D’entrée de jeu, Lenny Valin reconnaît qu’il craignait que ce soit plus difficile. Sachant qu’il peut compter sur l’organisation et ses services, il dit pouvoir travailler directement à ses dossiers; et des dossiers, il en a. Dès son entrée à la table des élus, il a hérité des dossiers Infrastructures et services publics, Loisirs, sports et vie communautaire, Sécurité publique, et il a pour responsabilité spécifique : Délégué à la jeunesse et relations avec les Katipelitakau. Ces dossiers lui furent attribués en début de mandat par le chef Jonathan Germain.
Lors des premières minutes de l’entrevue, Lenny Valin a avoué son penchant pour les sports et loisirs, dirigeant ses propos vers les infrastructures de la communauté qui sont désuètes. Il fut question notamment du gymnase qui n’est plus aux normes et qui est particulièrement défraîchi. Ce penchant s’explique par le fait qu’il a toujours été attiré par les sports, si bien qu’avant d’être élu, il a œuvré dans l’organisation des Jeux des Premières Nations Québec-Labrador. C’est durant cette période de la mi-mai qu’il a vécu la mésaventure de perdre son père, Ismaël Valin, au cours d’un tragique accident qui aurait pu lui coûter la vie également. Malgré cela, Lenny Valin a repris les rênes des Jeux pour en faire le succès que l’on connaît aujourd’hui, et il en est très fier.
L’élément culture est aussi très important pour Lenny Valin. Quelques mois avant d’être élu, il a œuvré au Musée ilnu de Mashteuiatsh pour se rapprocher encore davantage de sa culture. Il aime particulièrement les visites en territoire et tout ce qui s’y passe. C’est ce qui l’a amené à prendre le dossier délicat des relations avec les Katipelitakau (gardiens des territoires familiaux) qu’il qualifie de complexe, tout en comprenant l’importance des blessures subies et des « douleurs intergénérationnelles » par la dépossession et les pensionnats, notamment.
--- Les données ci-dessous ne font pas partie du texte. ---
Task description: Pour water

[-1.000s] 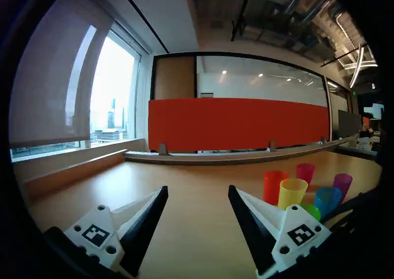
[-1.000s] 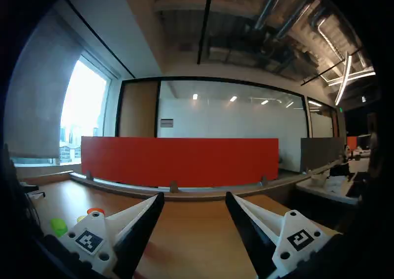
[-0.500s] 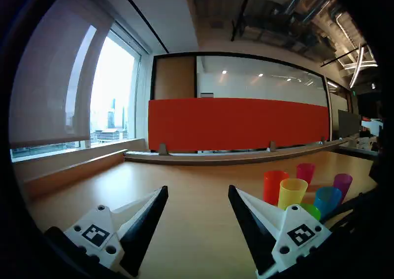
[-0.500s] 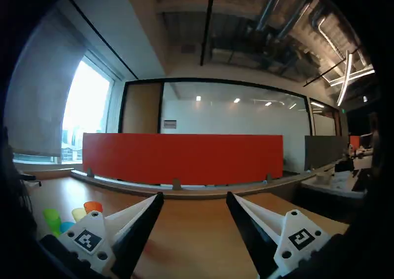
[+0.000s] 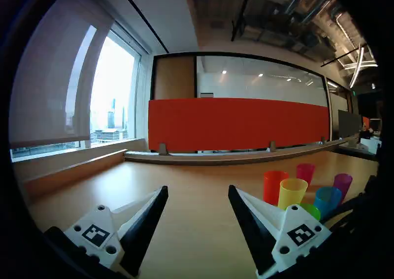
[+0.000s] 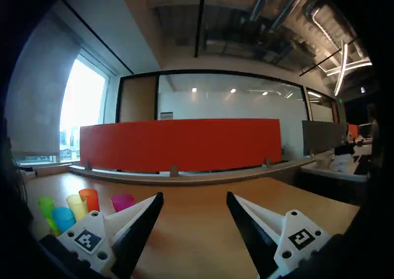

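The cups (image 5: 291, 191) stood bunched on the desk (image 5: 197, 170), at four o'clock from the left gripper (image 5: 197, 188) and eight o'clock from the right gripper (image 6: 193, 194), both spread apart and empty, so grabbing one cup risked toppling its close neighbours.

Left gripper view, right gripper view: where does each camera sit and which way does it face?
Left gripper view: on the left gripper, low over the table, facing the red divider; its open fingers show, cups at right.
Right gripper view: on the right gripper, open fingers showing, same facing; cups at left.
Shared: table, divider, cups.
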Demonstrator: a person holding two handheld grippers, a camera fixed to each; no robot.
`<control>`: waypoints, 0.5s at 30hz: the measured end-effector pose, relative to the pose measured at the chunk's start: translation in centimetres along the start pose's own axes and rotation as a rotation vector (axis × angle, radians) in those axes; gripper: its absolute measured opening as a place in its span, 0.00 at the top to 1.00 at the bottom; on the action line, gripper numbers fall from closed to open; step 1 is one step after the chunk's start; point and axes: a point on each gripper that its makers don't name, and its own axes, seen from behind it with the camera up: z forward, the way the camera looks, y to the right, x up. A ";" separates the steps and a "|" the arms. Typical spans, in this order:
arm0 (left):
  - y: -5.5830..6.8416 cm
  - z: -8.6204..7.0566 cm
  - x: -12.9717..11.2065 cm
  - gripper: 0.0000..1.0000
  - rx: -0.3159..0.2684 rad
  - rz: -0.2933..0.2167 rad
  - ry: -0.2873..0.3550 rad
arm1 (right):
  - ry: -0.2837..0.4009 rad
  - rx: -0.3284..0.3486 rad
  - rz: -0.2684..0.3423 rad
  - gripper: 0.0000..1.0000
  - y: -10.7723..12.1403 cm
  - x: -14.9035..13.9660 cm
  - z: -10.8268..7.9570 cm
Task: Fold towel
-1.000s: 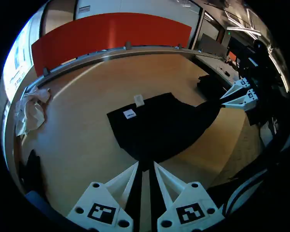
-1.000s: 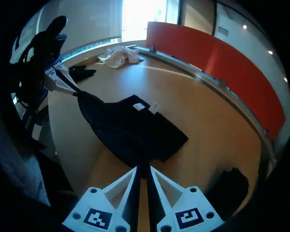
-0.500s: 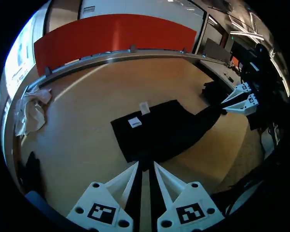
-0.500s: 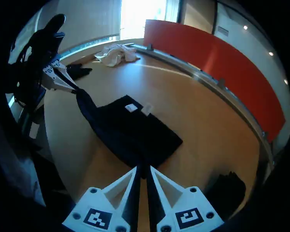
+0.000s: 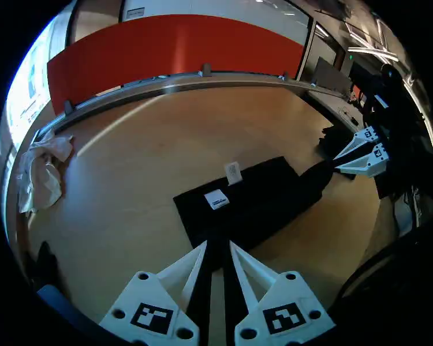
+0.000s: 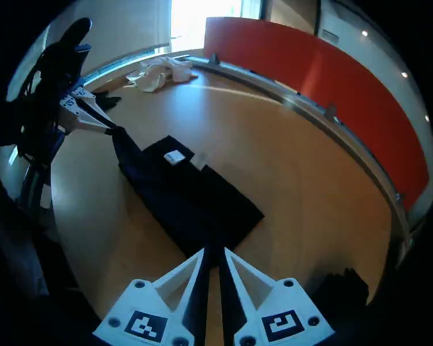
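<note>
The black cloth towel (image 5: 257, 196) lies mostly flat on the light wooden counter (image 5: 147, 150), and two white labels (image 5: 218, 199) show on its top side. The left gripper (image 5: 218, 249) has its fingers nearly closed and pinches one near corner of the towel between them. The right gripper (image 6: 215, 251) is closed in the same way on the other near corner. The cloth rises from the counter towards each gripper. A crumpled white cloth (image 6: 159, 72) lies well apart, near the long red panel (image 6: 332, 69).
</note>
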 end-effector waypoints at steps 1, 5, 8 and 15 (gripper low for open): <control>-0.1 0.4 0.0 0.88 -0.001 0.002 -0.003 | -0.003 0.002 0.007 0.90 0.2 -0.1 0.4; -0.7 2.0 -0.1 0.88 -0.004 0.006 -0.019 | -0.017 0.011 0.035 0.90 0.9 -0.5 2.0; -1.2 3.2 -0.3 0.88 -0.005 0.002 -0.036 | -0.024 0.018 0.053 0.90 1.2 -0.7 3.1; -2.3 5.7 -0.3 0.88 0.002 -0.004 -0.046 | -0.037 0.018 0.068 0.89 2.2 -0.9 5.3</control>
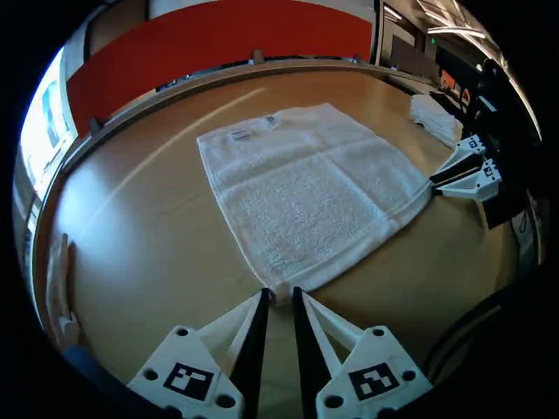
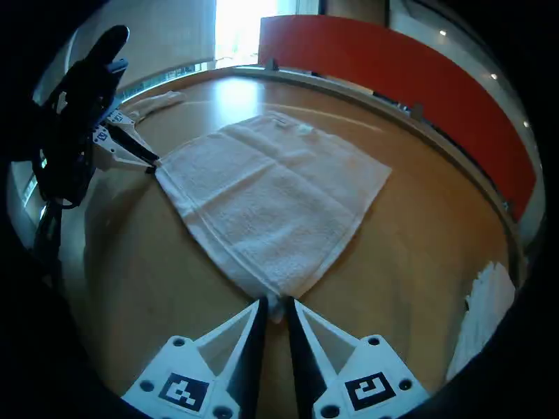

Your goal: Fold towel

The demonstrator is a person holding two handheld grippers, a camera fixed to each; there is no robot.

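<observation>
A white towel [image 1: 307, 185] lies flat, one fold deep, on the wooden table [image 1: 140, 230], with a small label near its far edge. My left gripper [image 1: 281, 292] is shut on the towel's near corner. In the left gripper view the right gripper [image 1: 434, 187] pinches the corner at the right side. In the right gripper view the towel [image 2: 272, 188] spreads ahead, and my right gripper [image 2: 277, 304] is shut on its nearest corner. Farther off at the left, the left gripper [image 2: 152, 166] holds another corner.
A stack of folded white towels [image 1: 437, 119] sits at the table's far right edge and appears as folded towels [image 2: 482, 307] in the right gripper view. Another white cloth [image 2: 150, 103] lies near the window side. A red wall panel [image 1: 216, 42] runs behind the table.
</observation>
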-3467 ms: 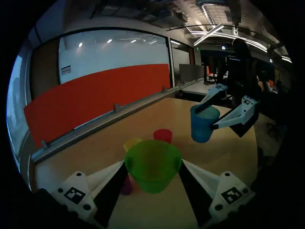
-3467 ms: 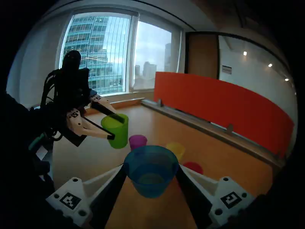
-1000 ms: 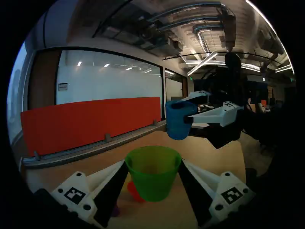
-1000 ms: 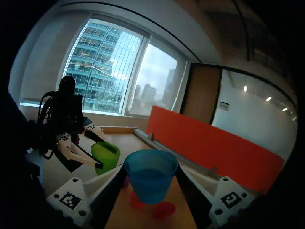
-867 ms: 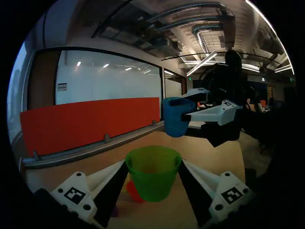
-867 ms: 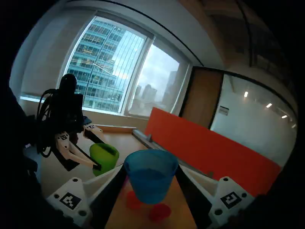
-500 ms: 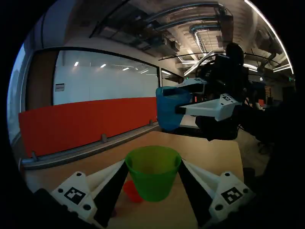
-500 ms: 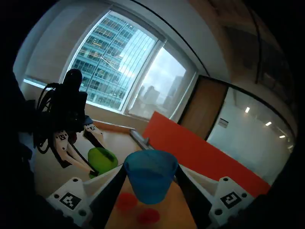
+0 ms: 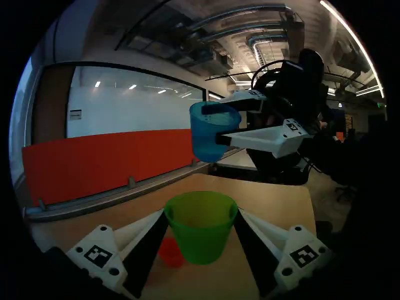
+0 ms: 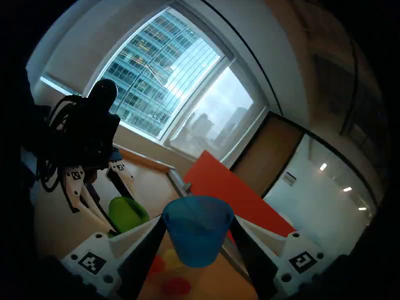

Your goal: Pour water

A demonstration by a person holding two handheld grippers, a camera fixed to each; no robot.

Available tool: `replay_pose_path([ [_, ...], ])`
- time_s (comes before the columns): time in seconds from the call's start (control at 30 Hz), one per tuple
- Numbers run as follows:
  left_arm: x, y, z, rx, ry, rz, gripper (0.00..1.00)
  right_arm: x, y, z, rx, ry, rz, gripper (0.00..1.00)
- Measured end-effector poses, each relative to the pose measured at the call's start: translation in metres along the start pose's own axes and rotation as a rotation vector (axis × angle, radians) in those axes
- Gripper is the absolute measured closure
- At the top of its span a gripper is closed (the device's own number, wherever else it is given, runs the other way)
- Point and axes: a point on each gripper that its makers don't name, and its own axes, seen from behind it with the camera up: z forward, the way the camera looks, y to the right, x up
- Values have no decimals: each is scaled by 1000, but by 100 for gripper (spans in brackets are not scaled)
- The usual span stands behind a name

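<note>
My left gripper (image 9: 201, 231) is shut on a green cup (image 9: 201, 226), held upright above the wooden table (image 9: 270, 205). Above and a little behind it hangs a blue cup (image 9: 211, 131) with water in it, tilted toward the green one and clamped by the right gripper (image 9: 216, 125). In the right gripper view that blue cup (image 10: 198, 236) sits between my right gripper (image 10: 198, 235) fingers, and the view is rolled to the left. The green cup (image 10: 125, 213) and the left gripper (image 10: 111, 212) appear lower left there.
An orange partition (image 9: 100, 159) with a rail runs along the table's far edge. A red cup (image 9: 170, 251) stands on the table below the green cup. Red and yellow cups (image 10: 170, 260) show under the blue cup. A large window (image 10: 165, 90) is behind.
The right gripper has carried the blue cup up and closer over the green cup and has begun tilting it. The left gripper holds the green cup steady.
</note>
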Motion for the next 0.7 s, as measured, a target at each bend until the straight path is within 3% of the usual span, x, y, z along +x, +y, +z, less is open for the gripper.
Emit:
replay_pose_path([
  [0.7, -3, 8, 7, -25, 5, -7, 13, 11, 12, 20, -18, -15, -211, 9],
])
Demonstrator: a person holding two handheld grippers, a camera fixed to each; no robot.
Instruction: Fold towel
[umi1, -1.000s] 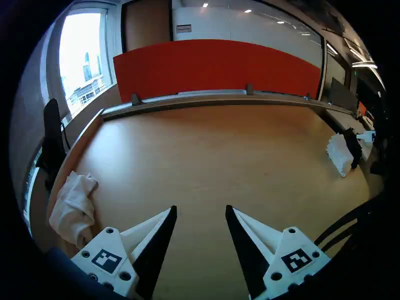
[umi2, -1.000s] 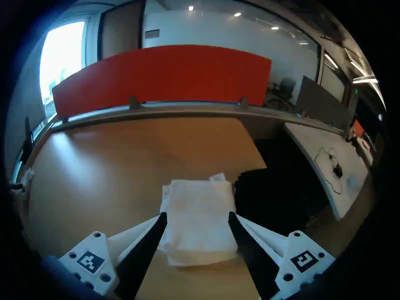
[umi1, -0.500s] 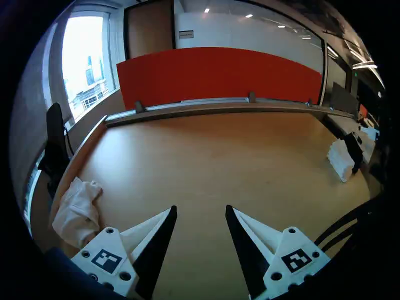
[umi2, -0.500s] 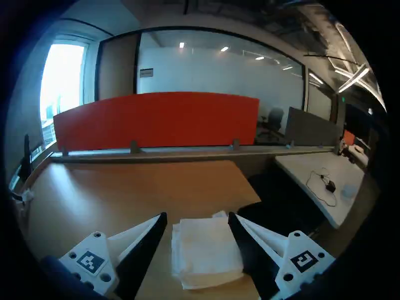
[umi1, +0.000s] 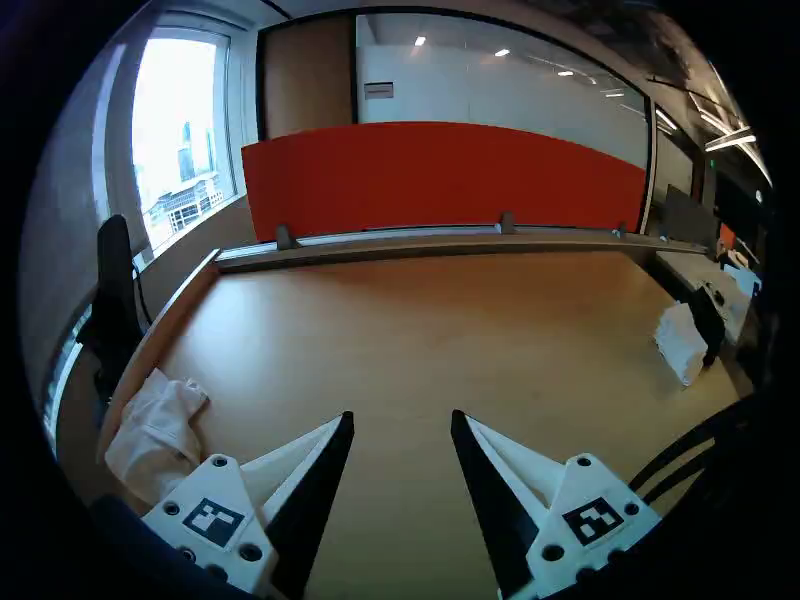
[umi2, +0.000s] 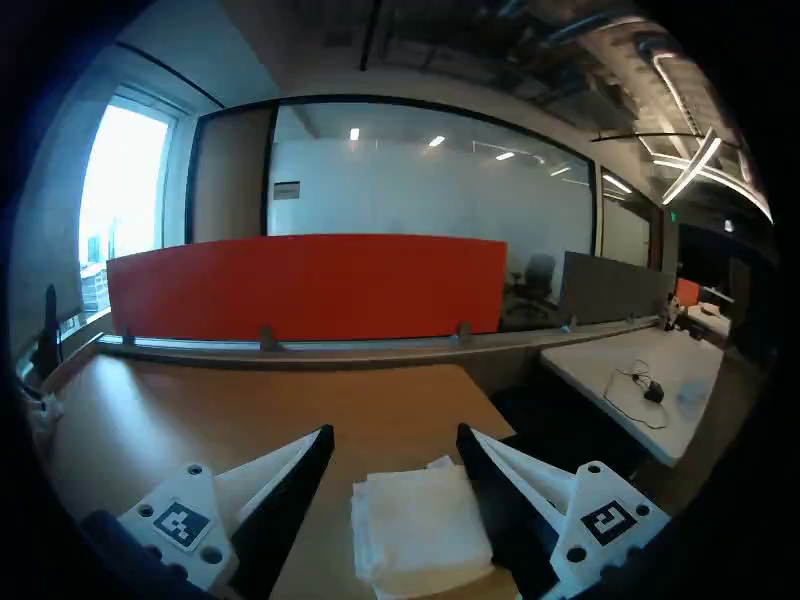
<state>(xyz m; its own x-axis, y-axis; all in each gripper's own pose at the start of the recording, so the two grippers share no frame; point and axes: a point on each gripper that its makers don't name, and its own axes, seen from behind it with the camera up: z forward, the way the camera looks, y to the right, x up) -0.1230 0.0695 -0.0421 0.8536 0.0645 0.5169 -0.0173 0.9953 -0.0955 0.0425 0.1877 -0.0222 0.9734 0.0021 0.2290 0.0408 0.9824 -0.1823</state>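
Found folded towels (umi2: 420, 530) stacked at the right edge of the bench (umi2: 200, 420), just ahead of the right gripper (umi2: 395, 445), jaws apart and empty. Judged the crumpled towel (umi1: 155, 435) at the left edge not yet folded; left gripper (umi1: 400, 430) likewise spread, holding nothing.

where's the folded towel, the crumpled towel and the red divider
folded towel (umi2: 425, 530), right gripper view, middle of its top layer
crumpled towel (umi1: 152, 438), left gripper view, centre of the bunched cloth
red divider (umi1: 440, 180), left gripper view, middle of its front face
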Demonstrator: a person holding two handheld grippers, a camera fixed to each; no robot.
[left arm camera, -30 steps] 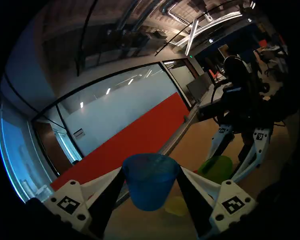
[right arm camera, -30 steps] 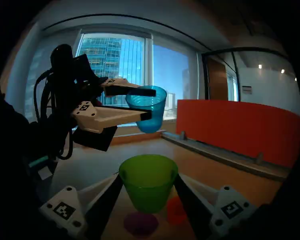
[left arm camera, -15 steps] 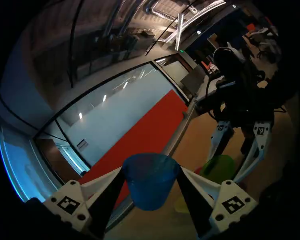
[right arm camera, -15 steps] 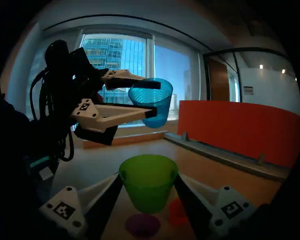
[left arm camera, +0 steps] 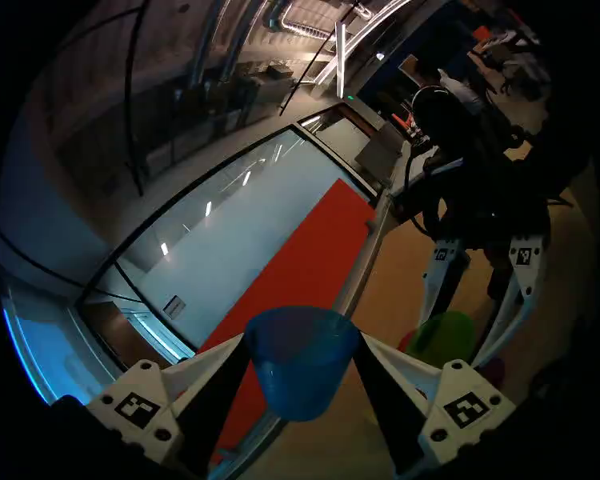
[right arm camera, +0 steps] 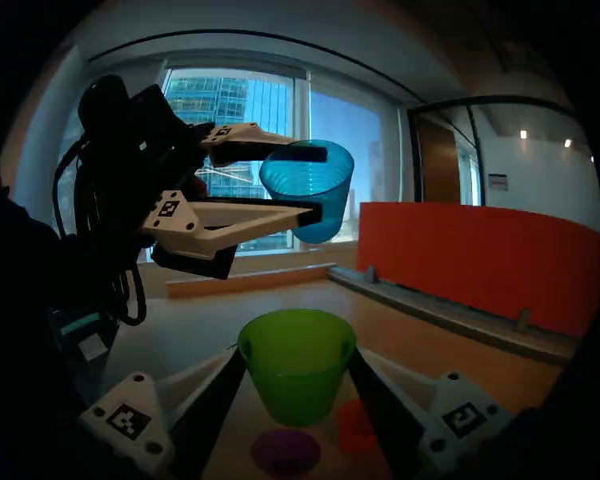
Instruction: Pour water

Comme il a également hérité du dossier de la Sécurité publique, Lenny Valin dit pouvoir compter sur des personnes compétentes, pleines de bonnes idées, dont celle d’avoir initié une ligne téléphonique pour la dénonciation de différentes méfaits qui peuvent survenir dans la communauté des Pekuakamiulnuatsh.
Par son dynamisme et l’empressement qu’il a à accomplir son travail au sein de Katakuhimatsheta, Lenny Valin se dit heureux de relever ce défi. Tous les jours, il rencontre des gens qui l’interpellent dans ses fonctions et c’est avec enthousiasme qu’il dit les accompagner. Passionné d’histoire et de géographie depuis son enfance, Lenny Valin compte bien faire sa place au sein de l’organisation, au cours du mandat de quatre années qu’il vient d’entreprendre.